Andrew and Harry sat at a table with a white cloth. Doyle’s, a seafood restaurant, was situated at the furthest end of Watson’s Bay with only a strip of sand between itself and the sea.

‘Ridiculously beautiful, isn’t it?’ Andrew said.

‘Picture postcard.’ A small boy and a girl were building sandcastles on the beach in front of them, against a background of a deep blue sea and luxuriant green hills with Sydney’s proud skyline in the distance.
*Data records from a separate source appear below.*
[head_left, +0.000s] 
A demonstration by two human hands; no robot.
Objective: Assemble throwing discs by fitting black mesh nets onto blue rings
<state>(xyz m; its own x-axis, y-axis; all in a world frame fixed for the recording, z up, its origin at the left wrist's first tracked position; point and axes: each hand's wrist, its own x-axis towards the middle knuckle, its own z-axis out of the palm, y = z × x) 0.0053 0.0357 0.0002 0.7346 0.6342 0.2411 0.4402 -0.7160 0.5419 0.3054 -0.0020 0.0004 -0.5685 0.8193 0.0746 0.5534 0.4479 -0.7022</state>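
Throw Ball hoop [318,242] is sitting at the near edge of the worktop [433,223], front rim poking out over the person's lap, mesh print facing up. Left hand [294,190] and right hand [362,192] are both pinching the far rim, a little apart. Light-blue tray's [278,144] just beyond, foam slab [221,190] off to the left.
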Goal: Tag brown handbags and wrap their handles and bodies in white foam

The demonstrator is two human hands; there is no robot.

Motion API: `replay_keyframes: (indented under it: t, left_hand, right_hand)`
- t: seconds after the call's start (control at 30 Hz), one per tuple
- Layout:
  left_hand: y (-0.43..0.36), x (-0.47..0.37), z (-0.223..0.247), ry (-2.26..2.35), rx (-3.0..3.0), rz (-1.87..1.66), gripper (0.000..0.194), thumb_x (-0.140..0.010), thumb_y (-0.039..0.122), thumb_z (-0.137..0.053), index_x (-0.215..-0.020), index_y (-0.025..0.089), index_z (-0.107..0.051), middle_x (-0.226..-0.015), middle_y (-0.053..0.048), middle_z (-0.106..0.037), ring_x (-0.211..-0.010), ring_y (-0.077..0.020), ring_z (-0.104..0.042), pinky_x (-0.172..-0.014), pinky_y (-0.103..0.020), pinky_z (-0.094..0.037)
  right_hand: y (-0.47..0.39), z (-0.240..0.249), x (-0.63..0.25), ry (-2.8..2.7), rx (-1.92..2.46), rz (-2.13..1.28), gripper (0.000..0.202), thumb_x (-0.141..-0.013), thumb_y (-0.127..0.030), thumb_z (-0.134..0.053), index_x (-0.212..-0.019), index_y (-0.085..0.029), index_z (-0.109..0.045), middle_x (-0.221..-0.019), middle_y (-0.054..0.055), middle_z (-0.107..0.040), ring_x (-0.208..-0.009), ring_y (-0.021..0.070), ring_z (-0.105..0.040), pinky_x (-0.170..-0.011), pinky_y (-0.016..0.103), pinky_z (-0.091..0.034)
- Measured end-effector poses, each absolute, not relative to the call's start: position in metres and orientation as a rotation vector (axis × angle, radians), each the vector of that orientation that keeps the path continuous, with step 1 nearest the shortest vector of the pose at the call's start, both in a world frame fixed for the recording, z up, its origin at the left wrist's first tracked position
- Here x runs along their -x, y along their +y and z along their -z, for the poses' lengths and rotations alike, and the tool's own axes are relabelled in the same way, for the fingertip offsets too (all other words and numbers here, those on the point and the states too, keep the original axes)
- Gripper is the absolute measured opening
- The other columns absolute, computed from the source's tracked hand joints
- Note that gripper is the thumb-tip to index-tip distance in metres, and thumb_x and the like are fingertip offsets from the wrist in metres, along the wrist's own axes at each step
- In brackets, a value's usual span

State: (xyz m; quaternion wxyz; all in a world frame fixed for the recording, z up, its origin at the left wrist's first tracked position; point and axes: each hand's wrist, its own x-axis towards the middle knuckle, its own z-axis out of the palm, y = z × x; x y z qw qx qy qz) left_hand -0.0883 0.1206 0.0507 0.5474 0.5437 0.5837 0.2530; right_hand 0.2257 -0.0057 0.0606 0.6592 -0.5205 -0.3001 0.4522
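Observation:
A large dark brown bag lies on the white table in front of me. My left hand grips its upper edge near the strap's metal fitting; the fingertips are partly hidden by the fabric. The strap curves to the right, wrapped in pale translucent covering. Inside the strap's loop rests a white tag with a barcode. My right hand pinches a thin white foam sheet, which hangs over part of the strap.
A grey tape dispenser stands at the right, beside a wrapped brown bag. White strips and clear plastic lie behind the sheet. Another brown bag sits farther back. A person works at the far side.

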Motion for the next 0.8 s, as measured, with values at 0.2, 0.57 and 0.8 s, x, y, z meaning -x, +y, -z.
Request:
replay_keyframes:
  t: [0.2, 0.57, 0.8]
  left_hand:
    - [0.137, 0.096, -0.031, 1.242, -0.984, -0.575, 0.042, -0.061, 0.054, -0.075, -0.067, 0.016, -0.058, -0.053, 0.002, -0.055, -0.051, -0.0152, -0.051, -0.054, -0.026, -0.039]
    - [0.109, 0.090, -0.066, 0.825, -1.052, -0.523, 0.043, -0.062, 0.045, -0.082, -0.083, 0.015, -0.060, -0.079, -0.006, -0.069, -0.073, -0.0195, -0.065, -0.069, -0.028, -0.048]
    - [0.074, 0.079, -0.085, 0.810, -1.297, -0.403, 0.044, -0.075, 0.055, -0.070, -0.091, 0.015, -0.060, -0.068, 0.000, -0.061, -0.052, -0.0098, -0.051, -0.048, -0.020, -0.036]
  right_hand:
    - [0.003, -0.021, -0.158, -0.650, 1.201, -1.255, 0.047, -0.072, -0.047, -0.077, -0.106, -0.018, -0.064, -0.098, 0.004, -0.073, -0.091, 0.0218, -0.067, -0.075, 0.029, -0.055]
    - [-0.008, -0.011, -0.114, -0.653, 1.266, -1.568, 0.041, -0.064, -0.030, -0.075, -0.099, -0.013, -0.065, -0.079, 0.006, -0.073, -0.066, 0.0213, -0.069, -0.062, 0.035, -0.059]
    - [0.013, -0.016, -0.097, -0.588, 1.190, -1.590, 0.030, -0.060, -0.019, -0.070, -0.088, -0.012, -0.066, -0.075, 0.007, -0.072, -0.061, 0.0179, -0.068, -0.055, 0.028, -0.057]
Harry chose scallops and Tasmanian trout, Andrew an Australian flatfish which Harry, quite reasonably, had never heard of. Andrew ordered a bottle of Chardonnay Rosemount, ‘quite wrong for this meal, but it’s white, it’s good and it’s smack on budget’, and looked mildly surprised when Harry said he didn’t drink.

‘Quaker?’

‘No, nothing like that,’ Harry said.

Doyle’s was an old family-run restaurant and considered one of Sydney’s best, Andrew informed Harry. It was peak season and packed to the rafters and Harry presumed that was why it was so difficult to gain eye contact with the waiters.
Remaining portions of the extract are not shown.